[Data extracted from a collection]
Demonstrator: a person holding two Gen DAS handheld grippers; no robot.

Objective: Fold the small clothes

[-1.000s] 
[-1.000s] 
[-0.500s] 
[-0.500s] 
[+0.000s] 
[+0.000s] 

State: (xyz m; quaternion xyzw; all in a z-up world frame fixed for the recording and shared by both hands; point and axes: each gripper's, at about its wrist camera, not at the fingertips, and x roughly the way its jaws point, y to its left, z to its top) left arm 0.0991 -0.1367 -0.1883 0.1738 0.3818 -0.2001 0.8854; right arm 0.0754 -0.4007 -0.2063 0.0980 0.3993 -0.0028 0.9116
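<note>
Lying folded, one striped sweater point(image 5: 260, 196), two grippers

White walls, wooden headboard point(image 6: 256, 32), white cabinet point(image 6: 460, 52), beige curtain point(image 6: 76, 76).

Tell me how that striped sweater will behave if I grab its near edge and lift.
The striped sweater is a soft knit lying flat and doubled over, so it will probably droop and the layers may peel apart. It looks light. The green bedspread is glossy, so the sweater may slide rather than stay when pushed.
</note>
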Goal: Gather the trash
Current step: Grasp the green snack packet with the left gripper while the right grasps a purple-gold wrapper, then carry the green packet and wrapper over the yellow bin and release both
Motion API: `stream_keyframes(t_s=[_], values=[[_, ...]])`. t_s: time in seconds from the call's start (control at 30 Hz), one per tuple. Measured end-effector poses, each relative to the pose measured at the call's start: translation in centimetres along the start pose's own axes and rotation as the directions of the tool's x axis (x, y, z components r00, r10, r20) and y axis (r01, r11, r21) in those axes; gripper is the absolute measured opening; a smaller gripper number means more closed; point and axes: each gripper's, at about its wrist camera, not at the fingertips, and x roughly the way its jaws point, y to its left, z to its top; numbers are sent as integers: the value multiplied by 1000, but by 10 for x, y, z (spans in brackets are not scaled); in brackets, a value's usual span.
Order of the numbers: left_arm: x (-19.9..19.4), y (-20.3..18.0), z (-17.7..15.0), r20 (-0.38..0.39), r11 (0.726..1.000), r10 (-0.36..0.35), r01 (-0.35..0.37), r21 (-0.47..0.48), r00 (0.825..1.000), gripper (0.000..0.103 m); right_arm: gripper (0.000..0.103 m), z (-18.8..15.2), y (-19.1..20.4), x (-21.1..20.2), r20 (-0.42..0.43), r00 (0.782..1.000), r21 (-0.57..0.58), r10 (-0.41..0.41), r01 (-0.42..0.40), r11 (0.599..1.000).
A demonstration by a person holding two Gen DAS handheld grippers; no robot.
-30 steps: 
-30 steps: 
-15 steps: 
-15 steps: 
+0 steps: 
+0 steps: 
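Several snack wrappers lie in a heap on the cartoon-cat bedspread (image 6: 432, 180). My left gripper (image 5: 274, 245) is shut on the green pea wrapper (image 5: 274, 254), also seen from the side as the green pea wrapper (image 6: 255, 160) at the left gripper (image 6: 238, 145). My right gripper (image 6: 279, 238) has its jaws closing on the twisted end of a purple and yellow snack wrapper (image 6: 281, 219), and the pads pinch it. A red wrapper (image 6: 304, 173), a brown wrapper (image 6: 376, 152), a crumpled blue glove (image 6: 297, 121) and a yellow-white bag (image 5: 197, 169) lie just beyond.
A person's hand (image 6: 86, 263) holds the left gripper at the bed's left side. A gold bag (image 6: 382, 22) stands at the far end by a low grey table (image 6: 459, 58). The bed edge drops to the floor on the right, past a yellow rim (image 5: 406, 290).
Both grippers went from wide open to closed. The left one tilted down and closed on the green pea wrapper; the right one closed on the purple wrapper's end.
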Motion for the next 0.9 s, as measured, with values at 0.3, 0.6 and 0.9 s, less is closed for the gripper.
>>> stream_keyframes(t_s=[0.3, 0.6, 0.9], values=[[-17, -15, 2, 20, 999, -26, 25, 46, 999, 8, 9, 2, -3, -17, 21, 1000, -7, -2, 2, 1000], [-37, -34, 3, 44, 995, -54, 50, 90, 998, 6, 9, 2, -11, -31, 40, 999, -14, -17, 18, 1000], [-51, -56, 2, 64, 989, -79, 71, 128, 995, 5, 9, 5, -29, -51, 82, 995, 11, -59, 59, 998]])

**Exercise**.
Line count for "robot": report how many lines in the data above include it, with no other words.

**Output of the task**.
2